Mac Studio Performance Suggestion For minimax

Posted by DetailPrestigious511@reddit | LocalLLaMA | View on Reddit | 15 comments

I need help. I want to self-contain my MiniMax 2.7 and Qwen 3.5 (122 billion parameter) models. I have checked, and these two models can handle 80-90% of the work I do. Right now, I am using an Ollama subscription in order to get the performance I need, and I am on the $100 plan.

The thing is, I am thinking about planning for an M3 Ultra with 256 GB. I am just asking if anyone can help me:

  1. Can that setup sustain one of these models running all the time?

  2. If MiniMax can give 50 tokens per second on 256 GB, I guess I can easily run a Quantization 6 model, which is enough for my use case.

Please suggest, as that is a significant investment and I wanted to ask beforehand.
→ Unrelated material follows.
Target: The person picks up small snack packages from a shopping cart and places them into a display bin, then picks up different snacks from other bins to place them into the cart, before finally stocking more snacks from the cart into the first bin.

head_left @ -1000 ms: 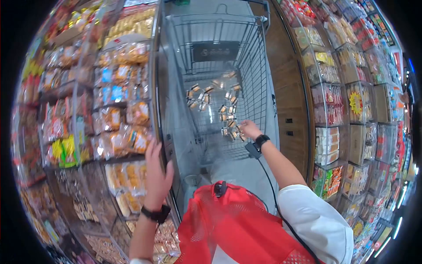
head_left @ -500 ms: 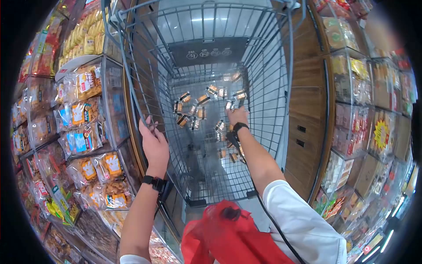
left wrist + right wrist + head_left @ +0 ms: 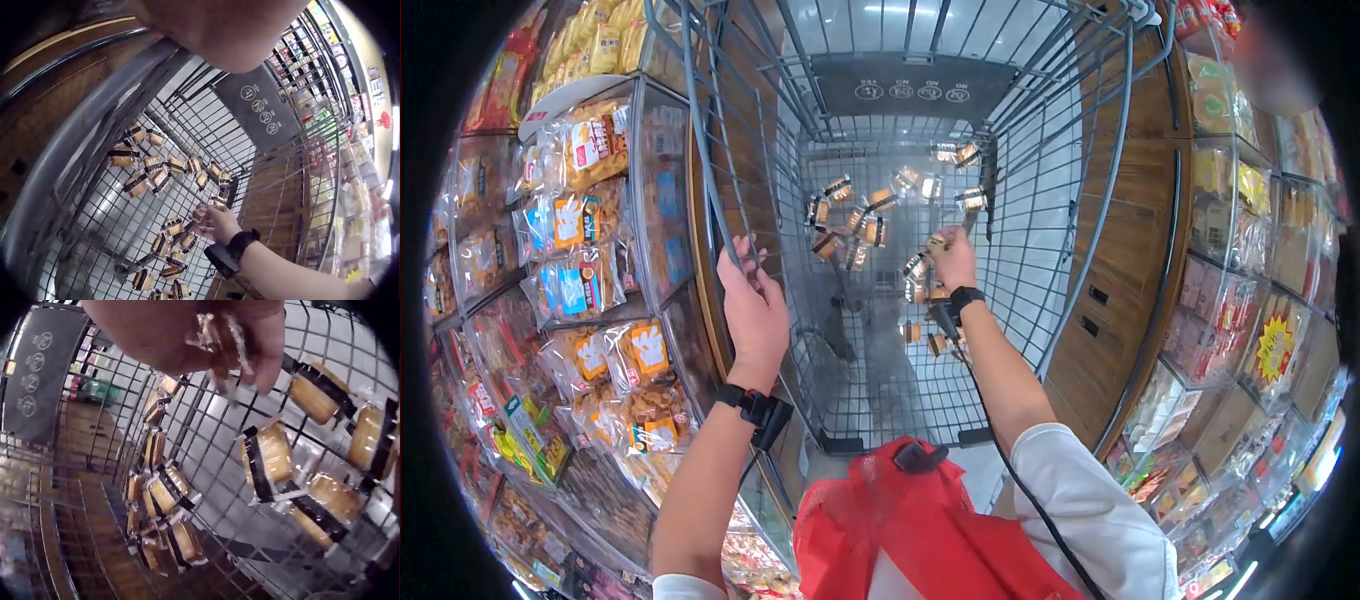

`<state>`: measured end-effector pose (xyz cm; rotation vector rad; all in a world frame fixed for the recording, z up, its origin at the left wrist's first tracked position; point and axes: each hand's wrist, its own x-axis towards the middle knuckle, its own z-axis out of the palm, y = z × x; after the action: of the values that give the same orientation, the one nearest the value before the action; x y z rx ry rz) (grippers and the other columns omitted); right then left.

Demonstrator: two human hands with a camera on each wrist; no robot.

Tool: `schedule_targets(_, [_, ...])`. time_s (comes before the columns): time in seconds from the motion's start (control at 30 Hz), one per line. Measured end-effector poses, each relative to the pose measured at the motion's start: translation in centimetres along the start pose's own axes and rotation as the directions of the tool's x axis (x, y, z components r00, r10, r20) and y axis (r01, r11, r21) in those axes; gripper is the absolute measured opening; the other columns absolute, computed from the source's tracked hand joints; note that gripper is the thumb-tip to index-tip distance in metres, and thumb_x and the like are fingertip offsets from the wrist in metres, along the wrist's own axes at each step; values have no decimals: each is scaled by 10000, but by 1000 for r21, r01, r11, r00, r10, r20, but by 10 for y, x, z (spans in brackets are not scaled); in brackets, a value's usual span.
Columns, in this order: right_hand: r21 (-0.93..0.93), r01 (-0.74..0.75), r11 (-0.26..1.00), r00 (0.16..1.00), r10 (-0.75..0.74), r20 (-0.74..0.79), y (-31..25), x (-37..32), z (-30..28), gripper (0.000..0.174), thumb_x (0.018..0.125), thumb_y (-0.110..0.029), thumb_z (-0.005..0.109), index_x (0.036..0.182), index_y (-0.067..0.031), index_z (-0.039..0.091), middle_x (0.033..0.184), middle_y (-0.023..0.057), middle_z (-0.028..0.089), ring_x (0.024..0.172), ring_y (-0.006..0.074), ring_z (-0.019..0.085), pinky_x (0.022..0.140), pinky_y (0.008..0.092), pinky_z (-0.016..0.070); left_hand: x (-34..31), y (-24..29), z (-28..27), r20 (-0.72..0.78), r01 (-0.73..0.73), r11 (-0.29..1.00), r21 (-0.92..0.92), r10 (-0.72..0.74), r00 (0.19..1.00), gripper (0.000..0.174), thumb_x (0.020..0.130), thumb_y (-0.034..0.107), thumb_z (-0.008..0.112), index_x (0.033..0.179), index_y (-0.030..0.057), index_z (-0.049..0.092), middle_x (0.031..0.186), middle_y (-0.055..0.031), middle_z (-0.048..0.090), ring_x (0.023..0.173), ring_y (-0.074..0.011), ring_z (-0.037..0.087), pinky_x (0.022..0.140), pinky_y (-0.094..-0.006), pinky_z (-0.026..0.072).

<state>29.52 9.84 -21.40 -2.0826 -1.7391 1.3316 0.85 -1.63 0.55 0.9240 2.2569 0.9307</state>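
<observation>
Right hand (image 3: 957, 265) pinches a wrapped snack (image 3: 207, 331), packets (image 3: 272, 461) scattered beneath its fingers; left hand (image 3: 755, 318) grips cart rim (image 3: 87, 133).

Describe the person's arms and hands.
The left hand and right hand are gloveless. Short white fabric sleeves leave the forearms bare. A black strap with a dark box circles each wrist; a thin black cable runs along the right arm.

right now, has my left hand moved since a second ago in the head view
Yes, rightward: judged against the shelved snack packs, your left hand overlapped them then; now it shows to their right, at the cart rim.
</observation>
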Motion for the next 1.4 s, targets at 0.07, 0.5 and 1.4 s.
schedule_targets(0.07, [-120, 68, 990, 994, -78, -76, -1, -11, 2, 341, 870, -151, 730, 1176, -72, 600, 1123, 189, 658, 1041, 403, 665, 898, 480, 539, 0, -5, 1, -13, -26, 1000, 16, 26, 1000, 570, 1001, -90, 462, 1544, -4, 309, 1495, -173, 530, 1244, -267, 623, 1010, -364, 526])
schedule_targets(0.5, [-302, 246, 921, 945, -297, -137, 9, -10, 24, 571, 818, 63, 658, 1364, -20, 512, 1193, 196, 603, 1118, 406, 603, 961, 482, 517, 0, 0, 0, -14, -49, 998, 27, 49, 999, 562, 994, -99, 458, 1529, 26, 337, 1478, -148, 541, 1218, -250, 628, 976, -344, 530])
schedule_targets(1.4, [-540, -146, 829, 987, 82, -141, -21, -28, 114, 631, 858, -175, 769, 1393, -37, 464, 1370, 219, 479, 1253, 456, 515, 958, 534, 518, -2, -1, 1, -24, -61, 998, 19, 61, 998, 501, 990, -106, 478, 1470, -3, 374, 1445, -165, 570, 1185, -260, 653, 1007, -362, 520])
The other solution is buying 128 GB of M4 Max, but I don't want that because MiniMax will not work or there will be no space, and I would need to compromise on quantization.

There is an M5 Ultra also coming in two to three months. I can wait for that as well, but the main question is just regarding that heavy usage. Let's imagine usage will be 10-15 hours of coding the whole day with two codebases running simultaneously.

Is there anyone who is using the same kind of setup who can give honest feedback?